Bearbrook Running & Triathlon Club is based in Aylesbury and boasts 300 loyal members. Each year the club hosts the annual Bearbrook 10k running race which starts and finishes at Aylesbury Rugby Football Club near Wendover in the Chilterns region. This was my first race away from my home county so I was excited to see what was on offer.
The course was one of the best I've ever done for a 10k race! It is described as 'fast and fairly flat' but I was in for a treat. My home county of Essex is deathly flat and running can become a bore, so undulating hills are something I enjoy to mix it up. The first 2 miles of the 10k took us runners through beautiful countryside and an idyllic village reminiscent of the Cotswolds. As we took a left turn out of the village, the marshalls uttered the dreaded words "That's right! Up the hill you go!" and I thought okay, time for a challenge. I do like running uphill so I wasn't too worried. The hill was a long, gradual incline which meant it didn't take the wind out of my sails too much and none of the runners were having to walk it. Upon reaching the top there was a short downhill stretch which was a nice reward. However, the next marshall I passed then said something I wasn't ready for: "Great! Just 3 more hills and then the home stretch!" Three more hills! I was up for the challenge. The great thing about the hills was that they weren't too steep and they meant the time flew by. There was always a slight descent after each one so that I could get my breath back a bit before tackling the next one.
After reaching the top of the final hill I felt great, and when a marshall said "That's it! Downhill all the way now!" I looked at my watch and thought, "Really? 2 whole miles all downhill?" and that was absolutely the case! 2 glorious miles powering downhill a gentle decline which meant my joints and muscles were not put under too much pressure but I was able to run at my fastest pace and make up the time I had lost slogging up the hills.
The final 0.2 miles are back inside the Rugby Club grounds and are round the field. It was reminiscent of school cross country which was not pleasant and was on grass so I had to consciously keep pushing round. I could hear the announcer over the speakers from around a mile away from the finish so it was very encouraging to get to the end. The support at the finish was great and it made the perfect end to a perfect race.
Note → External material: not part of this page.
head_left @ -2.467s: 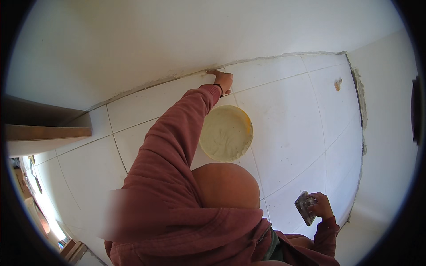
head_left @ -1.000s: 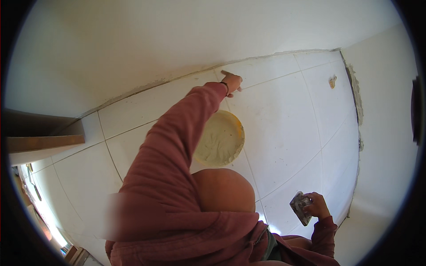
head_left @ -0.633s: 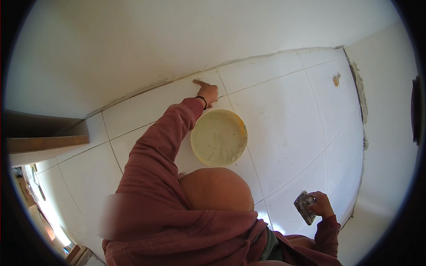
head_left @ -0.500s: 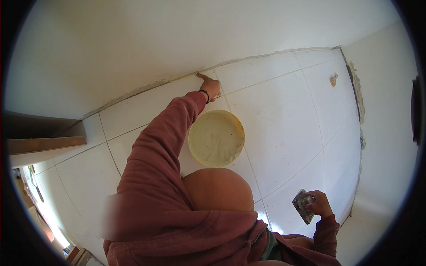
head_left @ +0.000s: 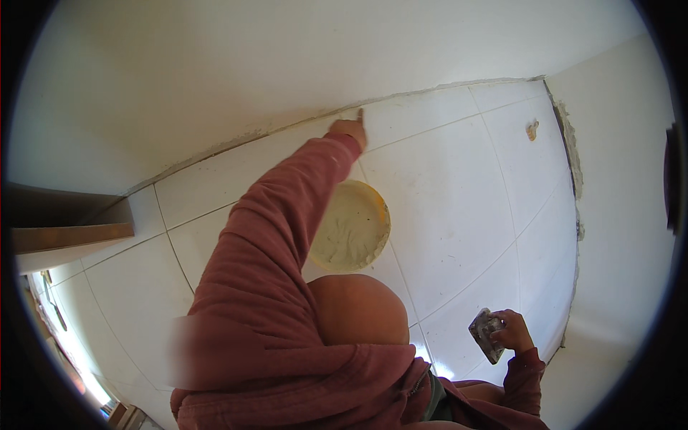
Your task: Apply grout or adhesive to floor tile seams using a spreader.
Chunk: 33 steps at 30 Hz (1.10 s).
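My left hand [head_left: 350,129] reaches far forward to the joint between the white wall [head_left: 287,57] and the tiled floor. Its index finger is stretched out toward the joint, the other fingers look curled, and nothing shows in them. Below that forearm, partly covered by the sleeve, a round yellowish tub [head_left: 388,222] stands on the floor, with a pale creamy paste [head_left: 351,226] in it. At the lower right my right hand [head_left: 513,331] is closed on a grimy, grey-smeared flat square piece [head_left: 485,335]; its exact kind is unclear. My bare knee [head_left: 358,308] is just behind the tub.
White floor tiles [head_left: 451,208] spread around the tub. A rough grey strip [head_left: 570,143] runs along the right wall's base. A small tan patch [head_left: 532,130] lies near the far right corner. At the left is a wooden shelf-like edge [head_left: 79,236], with clutter [head_left: 54,315] beyond it.
My left hand has slid to the right along the wall joint, its finger now pointing more straight ahead. My left sleeve covers more of the tub. My right hand keeps its hold.
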Each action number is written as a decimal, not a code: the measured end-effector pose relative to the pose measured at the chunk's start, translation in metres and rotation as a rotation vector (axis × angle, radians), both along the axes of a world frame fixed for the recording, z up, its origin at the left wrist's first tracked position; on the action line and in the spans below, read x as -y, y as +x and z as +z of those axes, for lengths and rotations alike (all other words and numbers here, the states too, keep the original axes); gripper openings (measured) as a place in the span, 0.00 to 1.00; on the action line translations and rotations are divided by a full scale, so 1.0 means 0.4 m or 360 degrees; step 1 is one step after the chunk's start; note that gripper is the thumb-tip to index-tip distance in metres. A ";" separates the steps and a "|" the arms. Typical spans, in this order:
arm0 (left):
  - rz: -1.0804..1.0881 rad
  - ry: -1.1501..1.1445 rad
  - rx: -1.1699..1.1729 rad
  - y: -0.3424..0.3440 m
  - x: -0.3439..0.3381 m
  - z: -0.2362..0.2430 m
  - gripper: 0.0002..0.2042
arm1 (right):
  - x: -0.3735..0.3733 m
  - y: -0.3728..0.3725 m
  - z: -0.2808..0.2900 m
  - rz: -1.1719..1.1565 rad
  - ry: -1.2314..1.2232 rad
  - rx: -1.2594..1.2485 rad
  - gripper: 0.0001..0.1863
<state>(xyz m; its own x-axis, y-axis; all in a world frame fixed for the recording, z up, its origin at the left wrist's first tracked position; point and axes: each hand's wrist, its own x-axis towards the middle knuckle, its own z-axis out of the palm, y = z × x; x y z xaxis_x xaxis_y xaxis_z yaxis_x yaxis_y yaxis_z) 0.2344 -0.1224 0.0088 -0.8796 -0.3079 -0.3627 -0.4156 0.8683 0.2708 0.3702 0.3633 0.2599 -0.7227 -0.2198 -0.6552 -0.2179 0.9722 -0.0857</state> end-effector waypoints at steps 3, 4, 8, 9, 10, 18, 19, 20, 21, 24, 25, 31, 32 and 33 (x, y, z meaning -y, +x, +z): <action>-0.0022 -0.0236 0.0034 0.072 0.089 -0.024 0.32 | 0.000 -0.006 -0.001 -0.0017 -0.0011 0.0015 0.28; -0.0173 -0.0417 0.0109 0.096 0.109 -0.034 0.32 | 0.001 -0.008 -0.002 -0.0051 0.0014 0.0009 0.28; -0.0238 -0.0935 0.0281 0.178 0.150 -0.048 0.35 | 0.010 -0.023 -0.003 0.0008 -0.0030 -0.0021 0.25; -0.0233 -0.0953 0.0312 0.197 0.160 -0.044 0.35 | 0.015 -0.027 -0.003 -0.0010 -0.0112 0.0006 0.25; -0.0223 -0.0986 0.0341 0.217 0.170 -0.039 0.35 | 0.019 -0.032 -0.001 0.0020 -0.0127 -0.0020 0.25; -0.0148 -0.1010 0.0468 0.387 0.217 -0.001 0.37 | 0.039 -0.044 0.002 0.0065 -0.0080 -0.0003 0.28; -0.0091 -0.1030 0.0673 0.399 0.207 0.002 0.36 | 0.039 -0.045 0.001 0.0033 0.0003 -0.0026 0.28; -0.0095 -0.0992 0.0842 0.406 0.202 0.005 0.35 | 0.040 -0.043 -0.003 0.0078 -0.0094 -0.0001 0.28; -0.0020 -0.1048 0.0901 0.407 0.190 0.007 0.35 | 0.040 -0.043 -0.005 0.0063 -0.0098 0.0007 0.27; -0.0174 -0.0559 -0.0059 0.360 0.170 0.008 0.32 | 0.049 -0.044 -0.012 0.0109 -0.0088 0.0044 0.25; -0.0222 -0.0512 -0.0070 0.316 0.158 0.004 0.32 | 0.054 -0.045 -0.013 0.0139 -0.0013 0.0039 0.25; -0.0198 -0.0499 -0.0011 0.097 0.099 -0.026 0.33 | 0.099 -0.051 -0.012 0.0105 -0.0102 0.0029 0.25; -0.0254 -0.0631 0.0196 0.079 0.090 -0.031 0.33 | 0.103 -0.051 -0.011 0.0107 -0.0141 0.0052 0.25; -0.0292 -0.0767 0.0342 0.073 0.087 -0.037 0.34 | 0.106 -0.052 -0.011 0.0108 -0.0129 0.0055 0.25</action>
<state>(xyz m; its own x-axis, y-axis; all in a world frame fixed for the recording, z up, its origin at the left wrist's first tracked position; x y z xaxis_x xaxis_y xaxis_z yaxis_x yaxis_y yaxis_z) 0.2638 -0.1571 -0.0059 -0.8561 -0.3321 -0.3960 -0.2480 0.9362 -0.2490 0.3496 0.3209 0.2556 -0.6818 -0.3207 -0.6575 -0.2784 0.9449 -0.1722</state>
I was utterly impressed by how well organised this race was. There was an abundance of marshals which meant every road crossing was safe and I never had to hesitate or slow down my pace. They were all incredibly friendly and supportive and it added a great atmosphere to the race. The announcer at the start line was witty and put the racers at ease before the big race. There were ample toilet, parking, and food facilities on offer meaning everything was taken care of.
Results and Prizes
The winner for 2017 was Matthieu Marshall of Southampton AC in a time of 00:32:42. I thought I might get a PB as the last 3 miles were so fast but I was 1 minute off thanks to taking the hills a little too slow in the first 3 miles. There was a branded mug for every finisher but no medal which I was rather disappointed about! There were free sports drinks, water bottles, and snacks for every finisher too which was a lovely touch.
I was hugely impressed by this race and I thoroughly enjoyed my time here! I would definitely recommend this race to others and I will probably make my way back for next year! Bearbrook Running Club is hosting its inaugural duathlon in September which should also make for a great race.